Le Conseil d’Etat, (section de l’intérieur) saisi par le Premier ministre des questions suivantes :

1. Les dispositions de l’article 21 du règlement (UE, EURATOM) n° 1141/2014 du Parlement et du Conseil du 22 octobre 2014 relatif au statut et au financement des partis politiques européens et des fondations politiques européennes, en tant notamment qu’elles renvoient au droit national pour ce qui concerne « le financement et l'éventuelle limitation des dépenses électorales pour tous les partis politiques, candidats et tiers en vue des élections au Parlement européen et de leur participation », doivent-elles être lues comme autorisant les partis politiques européens à participer, y compris financièrement, à la campagne en vue de l’élection des représentants au Parlement européen en France ? ou bien les dispositions de l’article L. 52-8 du code électoral aux termes desquelles « Aucun candidat ne peut recevoir, directement ou indirectement, pour quelque dépense que ce soit, des contributions ou aides matérielles d'un Etat étranger ou d'une personne morale de droit étranger » font-elles obstacle à une telle participation ?

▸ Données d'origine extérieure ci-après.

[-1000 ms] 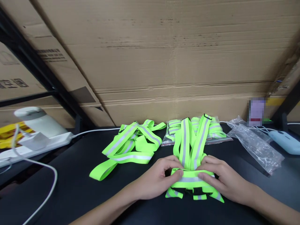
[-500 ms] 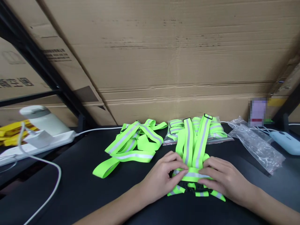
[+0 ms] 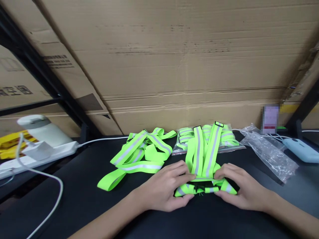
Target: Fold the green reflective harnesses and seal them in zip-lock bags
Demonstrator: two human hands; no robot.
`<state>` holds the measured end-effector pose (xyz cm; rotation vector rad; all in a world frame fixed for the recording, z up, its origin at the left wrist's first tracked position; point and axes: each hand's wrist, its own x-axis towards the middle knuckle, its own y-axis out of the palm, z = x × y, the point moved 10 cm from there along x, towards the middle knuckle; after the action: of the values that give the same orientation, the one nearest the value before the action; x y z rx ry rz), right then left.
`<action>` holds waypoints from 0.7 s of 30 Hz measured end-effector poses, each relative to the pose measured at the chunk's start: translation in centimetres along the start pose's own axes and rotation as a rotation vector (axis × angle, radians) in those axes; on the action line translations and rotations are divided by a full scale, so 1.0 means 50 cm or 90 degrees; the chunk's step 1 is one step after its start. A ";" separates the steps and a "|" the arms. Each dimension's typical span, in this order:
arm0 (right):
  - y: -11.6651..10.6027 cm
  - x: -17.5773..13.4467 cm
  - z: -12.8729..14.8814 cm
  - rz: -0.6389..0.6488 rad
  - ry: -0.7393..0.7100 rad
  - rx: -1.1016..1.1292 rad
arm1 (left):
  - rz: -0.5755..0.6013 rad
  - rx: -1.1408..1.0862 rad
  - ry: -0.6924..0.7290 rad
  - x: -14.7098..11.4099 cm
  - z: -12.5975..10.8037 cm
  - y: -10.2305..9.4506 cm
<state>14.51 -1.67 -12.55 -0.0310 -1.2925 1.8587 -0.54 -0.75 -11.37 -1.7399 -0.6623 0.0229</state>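
Note:
A neon-green reflective strap vest [image 3: 210,156] with grey stripes lies on the black table, its two straps with black buckles pointing away from me. My left hand [image 3: 171,186] curls around the left end of its lower band, fingertips on top and thumb at the near edge. The right end of that band is pinched between the fingers and thumb of my right hand [image 3: 240,187]. Between my hands the band is tilted up, with short green ends and dark pieces showing underneath. A second loose reflective vest [image 3: 141,154] lies in a tangle to the left.
Behind the straps lies a clear bag [image 3: 183,137] of folded green straps. At right are a crumpled plastic bag [image 3: 270,154] and a light-blue device [image 3: 301,150]. A power strip [image 3: 62,151], a white bottle [image 3: 47,129] and a cable stand left. Cardboard [image 3: 186,66] walls the back.
The lower band was flat under my fingertips and is now tilted up and gathered. Both thumbs have moved to its near edge, and the short ends are drawn in closer.

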 end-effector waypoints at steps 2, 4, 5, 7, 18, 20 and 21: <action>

2. Dans l’hypothèse où l’interdiction prévue à l’article L. 52-8 du code électoral s’opposerait à la participation des partis politiques européens à la campagne en vue de l’élection des représentants au Parlement européen en France :

2.1. Des dépenses engagées par un parti politique européen en faveur d’une liste nationale mais non intégrées au compte de campagne de celle-ci constitueraient-elles des dépenses omises, en méconnaissance des dispositions de l’article L. 52-12 ?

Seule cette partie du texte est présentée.